In the end, they looked to me, and Greg asked for them all " What's it going to be, Peter?" For a few moments even the wind fell silent. I looked above at the lenticular on Mt. Rainier, ahead at the crevasse field, at the dicey snow bridge, at the faces waiting for me to decide. And I looked south at Mt. Adams and what I saw frightened me. A lenticular is a cloud formed like a hat on the mountain like a beret cap tilted to the lee side. Mountaineers know that a lenticular means high winds and the coming of bad weather. The question is how high, how strong?

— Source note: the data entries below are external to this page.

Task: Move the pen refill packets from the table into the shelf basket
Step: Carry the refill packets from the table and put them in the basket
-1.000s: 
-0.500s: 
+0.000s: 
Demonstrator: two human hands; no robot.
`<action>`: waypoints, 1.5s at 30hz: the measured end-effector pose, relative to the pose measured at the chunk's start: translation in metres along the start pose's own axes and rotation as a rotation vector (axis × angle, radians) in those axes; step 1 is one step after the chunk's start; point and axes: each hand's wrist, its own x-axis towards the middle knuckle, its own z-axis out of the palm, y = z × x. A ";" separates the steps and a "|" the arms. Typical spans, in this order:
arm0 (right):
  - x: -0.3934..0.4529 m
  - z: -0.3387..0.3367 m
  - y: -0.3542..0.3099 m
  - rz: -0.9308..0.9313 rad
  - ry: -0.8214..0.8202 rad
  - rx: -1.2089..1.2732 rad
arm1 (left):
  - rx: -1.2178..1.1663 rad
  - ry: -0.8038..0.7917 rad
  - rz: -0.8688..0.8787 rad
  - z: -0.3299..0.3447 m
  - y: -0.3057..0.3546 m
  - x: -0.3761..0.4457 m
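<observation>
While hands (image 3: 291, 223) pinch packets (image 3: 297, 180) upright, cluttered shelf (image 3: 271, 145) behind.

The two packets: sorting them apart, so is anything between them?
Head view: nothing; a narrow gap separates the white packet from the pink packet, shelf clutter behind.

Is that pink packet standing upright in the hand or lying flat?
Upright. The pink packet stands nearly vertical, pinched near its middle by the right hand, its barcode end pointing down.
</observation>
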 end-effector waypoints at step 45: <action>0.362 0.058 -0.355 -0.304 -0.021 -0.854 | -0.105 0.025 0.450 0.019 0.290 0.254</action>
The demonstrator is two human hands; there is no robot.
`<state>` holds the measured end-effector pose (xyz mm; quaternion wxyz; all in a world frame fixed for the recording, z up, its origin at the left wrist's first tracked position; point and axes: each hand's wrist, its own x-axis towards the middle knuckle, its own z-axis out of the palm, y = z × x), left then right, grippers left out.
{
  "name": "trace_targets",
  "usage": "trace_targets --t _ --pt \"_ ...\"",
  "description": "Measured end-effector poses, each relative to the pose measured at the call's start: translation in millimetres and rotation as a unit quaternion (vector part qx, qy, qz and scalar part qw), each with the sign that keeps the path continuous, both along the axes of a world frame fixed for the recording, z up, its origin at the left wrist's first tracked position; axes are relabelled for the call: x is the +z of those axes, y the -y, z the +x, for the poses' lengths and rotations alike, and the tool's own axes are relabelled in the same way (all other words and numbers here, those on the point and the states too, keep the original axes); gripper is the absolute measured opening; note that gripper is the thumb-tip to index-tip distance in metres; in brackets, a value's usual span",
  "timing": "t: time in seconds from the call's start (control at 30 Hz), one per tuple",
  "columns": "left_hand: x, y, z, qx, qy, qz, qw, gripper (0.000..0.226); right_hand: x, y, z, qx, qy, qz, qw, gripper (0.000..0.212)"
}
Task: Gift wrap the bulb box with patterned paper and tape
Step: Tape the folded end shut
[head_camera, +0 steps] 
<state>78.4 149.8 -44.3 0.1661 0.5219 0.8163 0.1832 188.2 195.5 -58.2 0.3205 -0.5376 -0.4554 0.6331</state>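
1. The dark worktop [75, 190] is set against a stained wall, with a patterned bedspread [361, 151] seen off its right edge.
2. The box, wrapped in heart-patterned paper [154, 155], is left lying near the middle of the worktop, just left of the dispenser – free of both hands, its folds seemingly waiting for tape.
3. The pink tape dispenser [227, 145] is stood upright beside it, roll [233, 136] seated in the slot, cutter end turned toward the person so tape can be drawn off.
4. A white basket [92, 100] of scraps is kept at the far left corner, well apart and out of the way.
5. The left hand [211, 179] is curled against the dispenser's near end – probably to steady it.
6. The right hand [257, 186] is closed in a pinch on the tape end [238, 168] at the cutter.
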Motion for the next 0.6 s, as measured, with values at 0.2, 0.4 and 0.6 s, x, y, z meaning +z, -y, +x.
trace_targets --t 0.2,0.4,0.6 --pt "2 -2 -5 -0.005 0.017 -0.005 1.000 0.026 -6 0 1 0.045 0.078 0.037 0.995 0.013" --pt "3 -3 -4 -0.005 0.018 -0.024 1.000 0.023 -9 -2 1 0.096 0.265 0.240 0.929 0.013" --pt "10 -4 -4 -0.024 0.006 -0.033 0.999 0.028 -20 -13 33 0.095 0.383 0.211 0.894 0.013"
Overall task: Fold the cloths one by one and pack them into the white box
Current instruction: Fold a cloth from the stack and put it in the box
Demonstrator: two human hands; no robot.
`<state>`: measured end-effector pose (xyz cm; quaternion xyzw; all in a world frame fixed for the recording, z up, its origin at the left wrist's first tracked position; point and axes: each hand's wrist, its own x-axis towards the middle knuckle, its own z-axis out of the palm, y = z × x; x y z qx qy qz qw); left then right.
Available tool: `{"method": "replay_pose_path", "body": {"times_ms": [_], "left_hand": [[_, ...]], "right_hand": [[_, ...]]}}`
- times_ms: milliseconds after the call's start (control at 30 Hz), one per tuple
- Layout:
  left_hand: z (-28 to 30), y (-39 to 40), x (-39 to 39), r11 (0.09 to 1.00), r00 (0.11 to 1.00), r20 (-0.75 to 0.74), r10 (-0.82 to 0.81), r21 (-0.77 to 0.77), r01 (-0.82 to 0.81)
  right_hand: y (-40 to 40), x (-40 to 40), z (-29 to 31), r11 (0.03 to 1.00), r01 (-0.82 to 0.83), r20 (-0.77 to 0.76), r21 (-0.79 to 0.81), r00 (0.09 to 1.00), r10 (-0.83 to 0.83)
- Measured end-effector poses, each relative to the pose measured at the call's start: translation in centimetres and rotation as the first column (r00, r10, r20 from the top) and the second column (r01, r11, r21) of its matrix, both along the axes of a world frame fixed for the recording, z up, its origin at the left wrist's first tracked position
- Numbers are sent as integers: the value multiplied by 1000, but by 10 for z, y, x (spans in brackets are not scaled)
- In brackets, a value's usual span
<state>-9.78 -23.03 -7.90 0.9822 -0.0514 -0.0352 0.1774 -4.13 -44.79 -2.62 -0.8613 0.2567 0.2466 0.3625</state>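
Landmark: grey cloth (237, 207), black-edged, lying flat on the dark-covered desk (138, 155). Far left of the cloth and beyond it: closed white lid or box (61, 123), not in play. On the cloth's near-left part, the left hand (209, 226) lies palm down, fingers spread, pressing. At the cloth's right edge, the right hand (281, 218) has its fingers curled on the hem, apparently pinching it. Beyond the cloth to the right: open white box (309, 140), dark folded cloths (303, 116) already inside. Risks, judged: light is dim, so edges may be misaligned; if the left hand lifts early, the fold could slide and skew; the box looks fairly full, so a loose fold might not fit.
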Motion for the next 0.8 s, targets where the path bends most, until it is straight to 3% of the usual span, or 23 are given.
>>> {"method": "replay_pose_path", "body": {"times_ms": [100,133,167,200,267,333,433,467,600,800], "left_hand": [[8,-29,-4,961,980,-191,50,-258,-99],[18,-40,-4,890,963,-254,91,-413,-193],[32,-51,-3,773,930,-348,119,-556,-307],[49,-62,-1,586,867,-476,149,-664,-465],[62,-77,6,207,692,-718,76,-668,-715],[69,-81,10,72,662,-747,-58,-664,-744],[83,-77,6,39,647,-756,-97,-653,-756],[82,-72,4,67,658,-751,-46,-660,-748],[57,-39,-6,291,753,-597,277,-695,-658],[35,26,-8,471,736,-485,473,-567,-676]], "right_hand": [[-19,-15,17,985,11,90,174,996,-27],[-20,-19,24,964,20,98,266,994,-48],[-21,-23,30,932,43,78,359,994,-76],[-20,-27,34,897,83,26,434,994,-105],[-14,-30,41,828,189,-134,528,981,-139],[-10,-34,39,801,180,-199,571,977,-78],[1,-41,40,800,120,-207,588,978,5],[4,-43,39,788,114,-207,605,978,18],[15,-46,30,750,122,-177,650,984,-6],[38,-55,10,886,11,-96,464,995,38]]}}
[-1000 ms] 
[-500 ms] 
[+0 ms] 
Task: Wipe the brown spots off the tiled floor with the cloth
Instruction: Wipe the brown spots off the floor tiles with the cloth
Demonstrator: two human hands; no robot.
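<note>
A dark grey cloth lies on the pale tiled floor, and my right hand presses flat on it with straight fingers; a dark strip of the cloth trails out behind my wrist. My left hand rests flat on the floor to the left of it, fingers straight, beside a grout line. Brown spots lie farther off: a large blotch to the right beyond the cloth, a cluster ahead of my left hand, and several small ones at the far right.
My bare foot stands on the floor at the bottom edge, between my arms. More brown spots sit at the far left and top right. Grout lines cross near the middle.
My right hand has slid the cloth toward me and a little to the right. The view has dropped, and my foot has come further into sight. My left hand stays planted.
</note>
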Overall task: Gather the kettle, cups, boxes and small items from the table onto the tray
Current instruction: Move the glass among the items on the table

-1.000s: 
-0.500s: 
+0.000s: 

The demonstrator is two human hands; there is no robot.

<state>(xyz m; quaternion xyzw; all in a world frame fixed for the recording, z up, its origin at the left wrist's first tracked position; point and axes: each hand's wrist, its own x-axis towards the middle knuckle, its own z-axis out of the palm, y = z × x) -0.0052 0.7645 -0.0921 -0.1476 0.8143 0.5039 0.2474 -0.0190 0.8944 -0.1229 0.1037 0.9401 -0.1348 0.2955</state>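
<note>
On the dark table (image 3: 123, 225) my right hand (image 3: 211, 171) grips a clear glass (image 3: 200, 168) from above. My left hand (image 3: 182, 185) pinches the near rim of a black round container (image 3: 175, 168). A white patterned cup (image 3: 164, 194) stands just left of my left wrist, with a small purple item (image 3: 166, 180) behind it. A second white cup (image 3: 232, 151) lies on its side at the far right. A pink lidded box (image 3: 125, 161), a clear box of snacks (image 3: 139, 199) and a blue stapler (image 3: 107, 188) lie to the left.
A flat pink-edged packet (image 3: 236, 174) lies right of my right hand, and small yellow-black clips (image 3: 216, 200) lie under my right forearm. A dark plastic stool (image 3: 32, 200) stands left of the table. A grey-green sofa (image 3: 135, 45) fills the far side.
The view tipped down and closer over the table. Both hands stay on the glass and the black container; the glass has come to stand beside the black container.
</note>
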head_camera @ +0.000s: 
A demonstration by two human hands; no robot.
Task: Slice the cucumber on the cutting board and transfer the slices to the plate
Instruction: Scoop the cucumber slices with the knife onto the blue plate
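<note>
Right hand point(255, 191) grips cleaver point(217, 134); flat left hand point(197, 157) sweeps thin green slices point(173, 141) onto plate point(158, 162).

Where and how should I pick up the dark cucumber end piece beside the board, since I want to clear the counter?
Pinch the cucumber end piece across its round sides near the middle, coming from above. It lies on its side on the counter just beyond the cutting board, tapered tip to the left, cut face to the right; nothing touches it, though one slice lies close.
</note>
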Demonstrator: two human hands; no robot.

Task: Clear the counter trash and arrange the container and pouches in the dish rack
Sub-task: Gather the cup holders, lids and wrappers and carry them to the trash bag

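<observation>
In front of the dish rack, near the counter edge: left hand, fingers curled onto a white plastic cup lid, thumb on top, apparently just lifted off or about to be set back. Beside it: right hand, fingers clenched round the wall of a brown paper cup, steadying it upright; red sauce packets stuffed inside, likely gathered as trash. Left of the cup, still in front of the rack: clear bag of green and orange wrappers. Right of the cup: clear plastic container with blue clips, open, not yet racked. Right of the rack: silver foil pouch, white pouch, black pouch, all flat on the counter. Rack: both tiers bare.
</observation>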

Mt. Adams had lost it's beret, blown off, the lenticular was 2-3 miles from the summit. I had never before seen so detached a lenticular. After eight days of relatively clear weather, the mountain was preparing to test anyone left on it with even higher winds and plunging temperatures. I looked across the crevasse field to the ridge beyond and imagined myself- my able-bodied self- standing there impatiently looking back at my new self "confined" to the Snow Pod. And once more I received a bitter lesson on the meaning of disability.

I looked around at the crew all waiting for me to make the decision and pointed back, we would go back, we must go down. And while Dave and Greg organized the retreat, Mike and I cried.

What more can be said about defeat, the details of retreat are only of interest to those who engage in the endeavor - it saves lives. The public has no interest, they are fickle and can collectively only see the glory. We did not make the summit. But we made the climb, we made the attempt and true mountaineers know that the climb is more important than the summit. I was out there, further than any wheeled gimp had gone, climbing with my buddies. It felt good; I made the decisions. I was once again a mountaineer.

Two days later on the way down; another rescue chopper thundered overhead; two able-bodied climbers would have to be rescued from the same route because they had become lost in the high-winds and succumbed to hypothermia. It was a bad week on Mt. Rainier for the NPS; but we were not part of the problem.

Still, at home, late at night I rise and sit in the light of the refrigerator and graze upon leftovers and tasty tidbits. (One of the great benefits of having a comfortable chair with wheels.) And in that quiet, pale light I plan, I plan to do it again.